2024. A bad year for beta. Bonds to outperform equities, but neither will return more than low single digits. Risk parity over 60/40. More alternatives. Careful of gap risk.
2024. A bad year for beta. Bonds to outperform equities, but neither will return more than low single digits. Risk parity over 60/40. More alternatives. Careful of gap risk.
December 2023
“And from the hallowed halls of every large investment bank come pages and pages of ‘outlook’ research.” This from the 1 December edition of The Economist. Now don’t get me wrong, I enjoy kicking the investment banks as much as the next man. Still, it did strike me as a tad rich given that, just one week prior, I had been subjected to a 90- page 2024 outlook from the same paper. Side swipe over, here’s mine.

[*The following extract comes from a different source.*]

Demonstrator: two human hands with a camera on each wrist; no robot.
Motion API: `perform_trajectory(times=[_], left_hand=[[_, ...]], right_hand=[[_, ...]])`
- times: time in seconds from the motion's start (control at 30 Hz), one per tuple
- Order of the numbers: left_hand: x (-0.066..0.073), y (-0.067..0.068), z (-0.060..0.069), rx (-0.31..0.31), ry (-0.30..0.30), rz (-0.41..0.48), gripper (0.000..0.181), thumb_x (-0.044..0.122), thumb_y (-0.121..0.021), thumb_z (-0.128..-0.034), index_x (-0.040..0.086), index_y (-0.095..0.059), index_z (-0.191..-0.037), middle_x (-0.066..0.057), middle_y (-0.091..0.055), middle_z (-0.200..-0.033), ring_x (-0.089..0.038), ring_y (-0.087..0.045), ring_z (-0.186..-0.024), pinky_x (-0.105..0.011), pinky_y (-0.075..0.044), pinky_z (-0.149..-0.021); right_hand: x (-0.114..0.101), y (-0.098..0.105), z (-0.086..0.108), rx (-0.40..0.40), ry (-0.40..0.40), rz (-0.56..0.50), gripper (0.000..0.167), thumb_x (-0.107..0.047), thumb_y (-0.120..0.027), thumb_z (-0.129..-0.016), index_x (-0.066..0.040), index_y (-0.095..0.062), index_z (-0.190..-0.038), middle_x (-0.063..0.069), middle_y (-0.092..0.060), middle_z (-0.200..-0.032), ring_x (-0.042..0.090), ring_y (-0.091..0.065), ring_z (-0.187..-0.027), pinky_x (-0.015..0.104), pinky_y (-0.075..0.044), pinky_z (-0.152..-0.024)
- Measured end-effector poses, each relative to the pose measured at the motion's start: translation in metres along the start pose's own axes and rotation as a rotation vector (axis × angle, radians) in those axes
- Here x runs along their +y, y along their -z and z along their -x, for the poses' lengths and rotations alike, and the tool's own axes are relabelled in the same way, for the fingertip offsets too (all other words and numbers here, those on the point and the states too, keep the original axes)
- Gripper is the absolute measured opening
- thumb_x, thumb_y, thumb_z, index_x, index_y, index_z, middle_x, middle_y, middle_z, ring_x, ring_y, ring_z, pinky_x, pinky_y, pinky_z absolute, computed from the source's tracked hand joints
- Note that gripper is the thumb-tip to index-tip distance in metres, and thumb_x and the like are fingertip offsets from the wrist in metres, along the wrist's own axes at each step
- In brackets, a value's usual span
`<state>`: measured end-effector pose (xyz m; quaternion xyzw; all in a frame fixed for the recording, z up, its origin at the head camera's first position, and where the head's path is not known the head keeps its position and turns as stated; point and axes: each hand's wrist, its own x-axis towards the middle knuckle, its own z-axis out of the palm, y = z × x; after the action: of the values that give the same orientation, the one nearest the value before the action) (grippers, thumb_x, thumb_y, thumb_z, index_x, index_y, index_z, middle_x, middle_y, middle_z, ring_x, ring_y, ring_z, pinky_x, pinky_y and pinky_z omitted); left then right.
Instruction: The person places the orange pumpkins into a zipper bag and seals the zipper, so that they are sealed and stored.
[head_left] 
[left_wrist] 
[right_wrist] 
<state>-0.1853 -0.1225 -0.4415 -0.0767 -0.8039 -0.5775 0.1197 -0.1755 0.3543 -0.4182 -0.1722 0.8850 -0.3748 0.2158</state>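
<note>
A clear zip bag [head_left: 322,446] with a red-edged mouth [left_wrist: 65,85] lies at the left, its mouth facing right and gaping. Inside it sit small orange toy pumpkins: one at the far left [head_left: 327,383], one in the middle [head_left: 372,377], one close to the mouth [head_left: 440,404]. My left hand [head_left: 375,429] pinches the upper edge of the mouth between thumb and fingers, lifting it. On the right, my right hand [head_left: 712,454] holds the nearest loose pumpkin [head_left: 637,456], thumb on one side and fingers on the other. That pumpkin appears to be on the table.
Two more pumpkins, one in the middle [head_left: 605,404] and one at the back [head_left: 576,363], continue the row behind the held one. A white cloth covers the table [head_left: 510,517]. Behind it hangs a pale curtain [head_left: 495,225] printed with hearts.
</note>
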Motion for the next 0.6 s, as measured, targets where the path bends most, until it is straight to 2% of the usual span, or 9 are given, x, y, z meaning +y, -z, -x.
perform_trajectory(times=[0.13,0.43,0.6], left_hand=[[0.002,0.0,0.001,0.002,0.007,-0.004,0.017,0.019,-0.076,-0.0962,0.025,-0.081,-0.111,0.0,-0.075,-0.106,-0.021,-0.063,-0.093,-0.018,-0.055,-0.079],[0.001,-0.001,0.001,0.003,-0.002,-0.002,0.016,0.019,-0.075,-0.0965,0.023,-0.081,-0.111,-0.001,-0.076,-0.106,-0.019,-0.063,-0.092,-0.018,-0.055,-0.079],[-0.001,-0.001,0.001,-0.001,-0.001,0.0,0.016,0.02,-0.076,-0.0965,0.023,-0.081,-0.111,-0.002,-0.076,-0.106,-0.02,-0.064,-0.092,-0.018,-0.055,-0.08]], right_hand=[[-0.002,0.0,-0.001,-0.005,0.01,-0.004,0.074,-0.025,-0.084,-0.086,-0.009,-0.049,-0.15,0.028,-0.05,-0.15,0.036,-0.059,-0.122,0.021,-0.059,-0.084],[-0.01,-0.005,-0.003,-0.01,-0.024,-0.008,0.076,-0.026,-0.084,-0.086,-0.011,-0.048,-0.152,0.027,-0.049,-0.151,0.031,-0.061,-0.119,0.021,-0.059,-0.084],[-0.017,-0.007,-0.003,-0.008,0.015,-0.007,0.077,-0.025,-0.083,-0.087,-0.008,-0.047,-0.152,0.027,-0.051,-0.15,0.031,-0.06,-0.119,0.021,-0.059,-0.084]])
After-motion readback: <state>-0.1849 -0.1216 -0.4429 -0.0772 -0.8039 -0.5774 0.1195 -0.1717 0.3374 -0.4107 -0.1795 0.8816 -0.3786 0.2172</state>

This is not a house view, because we don’t have one. But it is somewhat bleak. Hopefully not so much as to have you weeping into your eggnog, but not the first breath of spring on the Champs-Elysees either. For those who are really in a hurry, here’s the bottom line for estimated 2024 total returns: S&P 500 Index -0.1%, US 10-year Treasuries (UST10) +4.0%, USD investment grade (IG) +2.0%, USD high yield (HY) +1.8%. How do I get to these? You’ll have to read on, but in short, all a bit meh. One of those days of permanent drizzle where it never gets fully light.
A wise man once said, give a number or a timeframe, but not both. I’ve already broken that rule. Here’s further throwing caution to the wind.
Figure 1. US Equity and Bond Returns by Calendar Year, 1800-2024
Source: Shiller, GFD, Bloomberg, Man Group calculations. 2023 number is to end November. 2024 is a purely subjective estimate. Stock-bond correlation are calculated on monthly periodicity.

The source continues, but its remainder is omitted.